REPUBLIKA.CO.ID, JAKARTA -- Anggota DPR dari Fraksi Partai Golkar, Mukhamad Misbakhun, mengkritisi rencana kenaikan tarif Pajak Pertambahan Nilai (PPN) pada tahun 2022. Misbakhun, di Jakarta, Rabu (12/5), mengaku terkejut dengan rencana Kementerian Keuangan (Kemenkeu) menaikkan tarif PPN.
"Saya agak surprised perihal rencana kenaikan tarif PPN yang sedang diwacanakan oleh Kementerian Keuangan," ujar Misbakhun.
Anggota Komisi XI DPR RI ini mengatakan, Kemenkeu dalam rapat-rapat dengan DPR pada masa sidang lalu tidak pernah menyampaikan rencana soal itu. "Rencana tersebut belum pernah dibicarakan dengan DPR khususnya Komisi XI, tetapi kenapa sudah disosialisasikan ke masyarakat lewat pemberitaan?" tuturnya.
Mantan pegawai Direktorat Jendera Pajak (DJP) itu juga bertanya-tanya apakah rencana Kemenkeu tersebut sudah dibahas di tingkat pemerintah. Menurut Misbakhun, situasi perekonomian tahun depan masih terbebani efek pandemi Covid-19.

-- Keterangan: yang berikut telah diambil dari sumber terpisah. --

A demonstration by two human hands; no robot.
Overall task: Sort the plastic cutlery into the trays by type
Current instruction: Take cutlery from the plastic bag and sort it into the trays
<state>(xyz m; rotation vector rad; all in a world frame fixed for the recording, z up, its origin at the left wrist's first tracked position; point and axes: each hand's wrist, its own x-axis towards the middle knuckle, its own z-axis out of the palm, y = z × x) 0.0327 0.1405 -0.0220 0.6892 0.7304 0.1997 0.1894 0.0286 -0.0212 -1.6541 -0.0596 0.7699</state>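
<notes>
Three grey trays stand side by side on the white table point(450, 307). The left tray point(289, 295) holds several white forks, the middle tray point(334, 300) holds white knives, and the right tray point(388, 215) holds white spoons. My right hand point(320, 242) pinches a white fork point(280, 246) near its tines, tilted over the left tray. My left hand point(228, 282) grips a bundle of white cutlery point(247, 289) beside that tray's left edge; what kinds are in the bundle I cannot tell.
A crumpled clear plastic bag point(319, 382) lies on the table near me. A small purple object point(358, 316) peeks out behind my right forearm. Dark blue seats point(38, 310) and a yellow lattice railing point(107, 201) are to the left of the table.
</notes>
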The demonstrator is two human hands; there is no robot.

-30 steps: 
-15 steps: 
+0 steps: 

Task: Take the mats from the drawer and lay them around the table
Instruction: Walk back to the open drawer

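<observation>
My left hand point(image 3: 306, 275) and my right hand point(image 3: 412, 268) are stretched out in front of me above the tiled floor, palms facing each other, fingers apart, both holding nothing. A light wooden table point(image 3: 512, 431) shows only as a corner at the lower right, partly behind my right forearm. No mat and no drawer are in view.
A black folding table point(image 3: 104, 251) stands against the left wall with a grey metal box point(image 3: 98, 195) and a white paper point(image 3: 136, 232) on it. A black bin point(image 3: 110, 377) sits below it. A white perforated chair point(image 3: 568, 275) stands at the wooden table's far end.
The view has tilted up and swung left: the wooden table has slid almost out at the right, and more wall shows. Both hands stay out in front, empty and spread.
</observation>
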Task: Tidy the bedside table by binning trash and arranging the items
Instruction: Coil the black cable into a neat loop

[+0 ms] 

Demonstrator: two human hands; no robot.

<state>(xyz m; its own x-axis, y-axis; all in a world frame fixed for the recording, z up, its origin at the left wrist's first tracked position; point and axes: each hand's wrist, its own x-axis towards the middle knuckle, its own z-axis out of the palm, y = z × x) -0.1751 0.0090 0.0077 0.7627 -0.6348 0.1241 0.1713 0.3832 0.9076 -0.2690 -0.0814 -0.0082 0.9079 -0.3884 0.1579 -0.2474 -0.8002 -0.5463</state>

"Apakah sudah disepakati lewat mekanisme rapat tingkat menteri koordinator ataupun rapat kabinet? Apakah Presiden Jokowi juga sudah tahu?" tutur Misbakhun.
Wakil rakyat asal Pasuruan, Jawa Timur itu menyatakan selama ini Kementerian Koordinator Perekonomian mengarahkan kebijakan perpajakan untuk memberi insentif. Misbakhun menyebut perekonomian nasional masih tumbuh negatif, meski sudah ada tanda-tanda perbaikan.
Oleh karena itu Misbakhun menduga wacana tentang kenaikan tarif PPN yang dilontarkan Menteri Keuangan Sri Mulyani belum dibahas secara solid di tingkat pemerintah. "Kalau tahapan di sisi internal pemerintah belum selesai sampai pada tingkat rapat paripurna kabinet tetapi rencana kenaikan tarif PPN sudah dilakukan sosialisasi ke media, dalam pandangan saya ini menjadi awal komunikasi yang kurang bagus di publik," ulasnya.
Menurut Misbakhun, bisa saja wacana itu sudah dibahas di tingkat Kemenkeu. Namun, dia menyebut kebijakan itu tidak cukup diputuskan Kemenkeu.
"Pemerintah, kan, bukan cuma Kemenkeu ketika merumuskan hal serius dan berdampak besar seperti ini," tegasnya.